#### [YOUR OBJECTIVE]
Would you retype the listing below exactly as given?

#### [DATASET CONTENT]
################

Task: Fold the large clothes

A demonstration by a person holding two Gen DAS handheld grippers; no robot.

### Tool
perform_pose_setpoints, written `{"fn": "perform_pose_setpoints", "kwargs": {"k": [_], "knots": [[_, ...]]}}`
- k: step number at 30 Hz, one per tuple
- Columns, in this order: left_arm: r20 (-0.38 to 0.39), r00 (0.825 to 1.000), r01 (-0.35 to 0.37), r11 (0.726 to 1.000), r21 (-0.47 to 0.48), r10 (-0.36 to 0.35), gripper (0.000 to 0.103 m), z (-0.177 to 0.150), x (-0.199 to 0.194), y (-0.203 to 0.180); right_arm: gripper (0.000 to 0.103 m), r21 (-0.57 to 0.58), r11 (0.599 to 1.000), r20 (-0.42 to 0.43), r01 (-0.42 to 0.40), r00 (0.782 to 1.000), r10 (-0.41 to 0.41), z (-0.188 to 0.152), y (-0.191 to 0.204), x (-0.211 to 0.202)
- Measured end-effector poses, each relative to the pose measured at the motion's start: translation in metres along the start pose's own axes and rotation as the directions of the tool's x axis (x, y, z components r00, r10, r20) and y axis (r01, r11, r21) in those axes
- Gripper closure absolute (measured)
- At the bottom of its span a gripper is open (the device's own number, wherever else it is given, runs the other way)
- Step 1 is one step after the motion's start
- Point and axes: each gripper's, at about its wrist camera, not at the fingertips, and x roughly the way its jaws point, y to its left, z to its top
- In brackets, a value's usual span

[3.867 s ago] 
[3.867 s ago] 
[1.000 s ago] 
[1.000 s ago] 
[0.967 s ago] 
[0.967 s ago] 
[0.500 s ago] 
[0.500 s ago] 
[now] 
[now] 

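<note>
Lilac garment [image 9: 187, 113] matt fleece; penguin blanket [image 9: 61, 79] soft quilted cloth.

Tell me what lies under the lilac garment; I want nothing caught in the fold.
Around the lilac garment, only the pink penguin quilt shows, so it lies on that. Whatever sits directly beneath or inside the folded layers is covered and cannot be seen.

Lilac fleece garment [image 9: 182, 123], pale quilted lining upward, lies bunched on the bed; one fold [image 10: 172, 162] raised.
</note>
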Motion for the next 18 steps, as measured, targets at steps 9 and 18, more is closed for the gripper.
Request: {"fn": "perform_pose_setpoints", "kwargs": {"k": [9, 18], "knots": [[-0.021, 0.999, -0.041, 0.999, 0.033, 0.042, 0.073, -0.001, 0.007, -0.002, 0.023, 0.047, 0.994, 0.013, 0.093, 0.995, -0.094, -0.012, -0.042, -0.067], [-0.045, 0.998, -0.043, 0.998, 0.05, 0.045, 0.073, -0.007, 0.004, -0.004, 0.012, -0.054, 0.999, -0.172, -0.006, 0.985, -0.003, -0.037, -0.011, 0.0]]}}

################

#### [RESULT OF THIS EXERCISE]
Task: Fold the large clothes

A demonstration by a person holding two Gen DAS handheld grippers; no robot.

### Tool
perform_pose_setpoints, written `{"fn": "perform_pose_setpoints", "kwargs": {"k": [_], "knots": [[_, ...]]}}`
- k: step number at 30 Hz, one per tuple
- Columns, in this order: left_arm: r20 (-0.38 to 0.39), r00 (0.825 to 1.000), r01 (-0.35 to 0.37), r11 (0.726 to 1.000), r21 (-0.47 to 0.48), r10 (-0.36 to 0.35), gripper (0.000 to 0.103 m), z (-0.177 to 0.150), x (-0.199 to 0.194), y (-0.203 to 0.180); right_arm: gripper (0.000 to 0.103 m), r21 (-0.57 to 0.58), r11 (0.599 to 1.000), r20 (-0.42 to 0.43), r01 (-0.42 to 0.40), r00 (0.782 to 1.000), r10 (-0.41 to 0.41), z (-0.188 to 0.152), y (-0.191 to 0.204), x (-0.211 to 0.202)
- Measured end-effector poses, each relative to the pose measured at the motion's start: translation in metres along the start pose's own axes and rotation as the directions of the tool's x axis (x, y, z components r00, r10, r20) and y axis (r01, r11, r21) in those axes
- Gripper closure absolute (measured)
- At the bottom of its span a gripper is open (the device's own number, wherever else it is given, runs the other way)
- Step 1 is one step after the motion's start
- Point and axes: each gripper's, at about its wrist camera, not at the fingertips, and x roughly the way its jaws point, y to its left, z to its top
- In brackets, a value's usual span

[3.867 s ago] 
[3.867 s ago] 
[1.000 s ago] 
[1.000 s ago] 
[0.967 s ago] 
[0.967 s ago] 
[0.500 s ago] 
[0.500 s ago] 
[now] 
[now] 

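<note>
Lilac garment [image 9: 187, 113] matt fleece; penguin blanket [image 9: 61, 79] soft quilted cloth.

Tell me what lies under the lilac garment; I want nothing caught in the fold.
Around the lilac garment, only the pink penguin quilt shows, so it lies on that. Whatever sits directly beneath or inside the folded layers is covered and cannot be seen.

Lilac fleece garment [image 9: 182, 123], pale quilted lining upward, lies bunched on the bed; one fold [image 10: 172, 162] raised.
</note>
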Motion for the next 18 steps, as measured, targets at steps 9 and 18, more is closed for the gripper.
Request: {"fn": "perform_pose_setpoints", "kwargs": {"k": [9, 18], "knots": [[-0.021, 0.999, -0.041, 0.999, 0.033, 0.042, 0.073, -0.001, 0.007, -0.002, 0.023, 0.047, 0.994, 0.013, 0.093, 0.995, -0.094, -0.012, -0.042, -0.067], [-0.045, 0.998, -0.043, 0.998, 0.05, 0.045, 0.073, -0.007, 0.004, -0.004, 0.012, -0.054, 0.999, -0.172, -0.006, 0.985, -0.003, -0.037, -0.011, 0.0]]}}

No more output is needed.